というとても熱いあっちーメッセージから始まる大正14年、肥田春充著「川合式強健術」と昭和11年同著者の「聖中心道肥田式強健術」を久しぶりに読んでみた。手元にあるのは何れも拡大復刻版。ずっと本棚にしまいこんでいて随分埃を被っていた。
「肥田式強健術」とは肥田春充氏が考案した心身鍛錬法で腹と腰を重視し、正中心いわゆる丹田を鍛えあげることを目的とする。健康を突き抜け、強健となり一個人の健康問題だけではなく心理社会的な健康とはなにか?人間とはなにか?を問う。悟り系健康術だ。ヨーガや気功にも通じるかもしれない。

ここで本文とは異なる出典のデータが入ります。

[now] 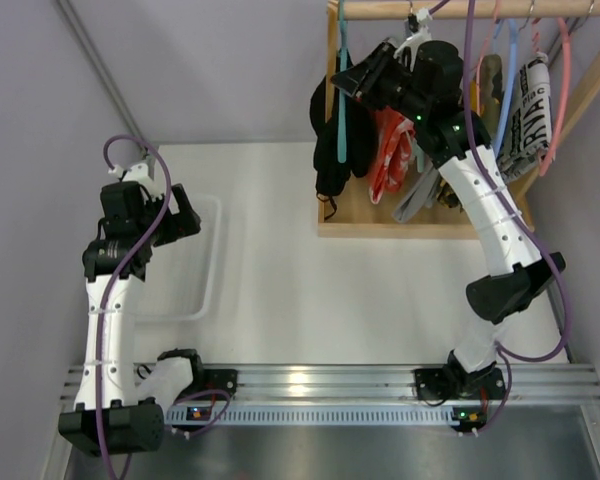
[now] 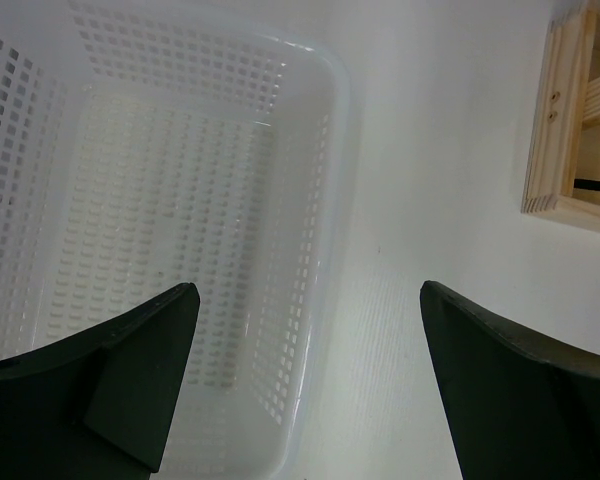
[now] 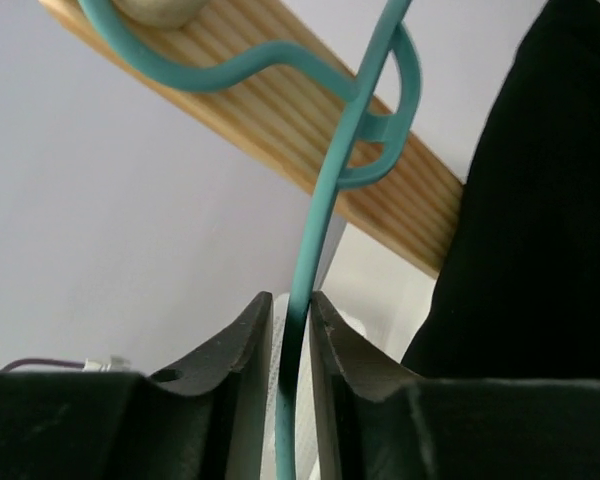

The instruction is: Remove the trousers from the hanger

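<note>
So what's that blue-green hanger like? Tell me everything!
The teal hanger is thin and smooth, plastic by its look, with a small loop below the hook. Its hook curls over the wooden rod. The right gripper pinches its stem, and the black trousers hang close beside it.

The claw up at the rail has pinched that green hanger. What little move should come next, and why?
Probably lift slightly, to unhook it. The right claw is shut on the teal hanger, whose hook curls over the wooden rail, with the black trousers hanging from it. The left claw is open above the white basket.
</note>
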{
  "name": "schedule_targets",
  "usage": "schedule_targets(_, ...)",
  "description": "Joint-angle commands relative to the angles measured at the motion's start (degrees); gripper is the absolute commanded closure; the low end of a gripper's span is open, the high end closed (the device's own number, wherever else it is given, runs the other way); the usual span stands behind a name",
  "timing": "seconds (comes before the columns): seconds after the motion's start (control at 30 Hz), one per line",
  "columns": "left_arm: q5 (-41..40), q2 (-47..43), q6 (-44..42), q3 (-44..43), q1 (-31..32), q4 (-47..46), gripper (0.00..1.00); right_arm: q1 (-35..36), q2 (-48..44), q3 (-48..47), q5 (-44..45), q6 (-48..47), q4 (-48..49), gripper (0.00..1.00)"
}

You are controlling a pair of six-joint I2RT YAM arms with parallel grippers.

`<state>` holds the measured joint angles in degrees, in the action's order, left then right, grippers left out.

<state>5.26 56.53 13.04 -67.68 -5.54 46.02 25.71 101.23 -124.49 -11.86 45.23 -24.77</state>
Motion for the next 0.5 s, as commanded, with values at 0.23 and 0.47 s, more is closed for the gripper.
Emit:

大正から昭和初期にかけては流行っていたらしく天皇陛下もお読みになったらしい。
創始者の肥田春充氏は幼少期の頃は病弱でひきこもりであったが、一念発起し健康に関する様々な本を読み漁り実践。ついに強健体と成り、早稲田、明治、中央という3大学、法、政、商、文と4つの科を卒業。肉体が強健になっただけではなく、IQまで強健に。後に体育家、思想家、哲学者、著述家として多方面に影響を与えたという。
その強健ぶりは透視や予知能力というオカルトか!?と思わせんばかりの方向もあるのだが、肥田氏は正中心を得れば可能と語る。肥田氏に言わせれば、世の超能力やら霊能力とやらは全て科学的に説明がつき、全てトリック。まるっとお見通しだ!
肥田式強健術というと超自然的なパワーばかりが注目されてオカルト誌にも登場するようだが、まず肥田氏にはジャンルを問わず膨大な知識があったことを知っておかなくてはならない。肥田氏は正中心を悟れ!そしたらOK!といったようなことばっかり垂れているが、これは色んな勉強して論理的に自分で考え身に着けなさいということであろう。国を憂い、国士としても活躍し、その最期は人類を憂うあまり絶食し亡くなった本人が人を縛り付けるようなことはせんであろう。
ところで何故私がこんなマニアックで超マイナーな健康本を持っているかというと、健康のことなどあまり関心のなかった学生時代に奇しくも通っていた学校の先生が肥田式強健術の副会長をやられていて、もの好きの友人の誘いで体験したことによる。武術の型のような動きと気合でこ、これはっ!?何か凄い・・・とその時は感じた。半年位だったが週一の間隔で美術室で教わった。先生はとても嬉しそうだった。初めて上京した時もその先生の紹介で本部道場の体験もさせて頂いた。
先生は4年程前に亡くなられたが、肥田式強健術との出会いが私の生きていく上での礎になったことは間違いない。東京という様々な人間と情報が流れ集まってくる日本の最下流で元来ひきこもりヲタク体質の私が精神崩壊せずにそこそこやっていけてるのもこういった体験があったからこそだと思う。積極的に生きる。強健になる・・・。肥田式は本当の体育だと思う。
人を全人格的に観るホリスティックというコンセプトと、強健というコンセプトは相通ずるように感じる。
積極的に情報を集め、活用する。ヘルス・リテラシーも最終的には頭から降りて行って、自分の腹と腰でキメなければいかん。そう正中心で!脳ばかりが人間じゃないんだよ?
強健術はコンセプト!!
渾身是鐵!!筋骨柔軟飛鳥の如し!!
同胞諸君!!肥田式強健術の一読をお薦めするッッ!!
如何なる體軀と雖も、不断の努力を積まば、全く、全く、全く・・・・改造し得べしとの確證これなり矣!!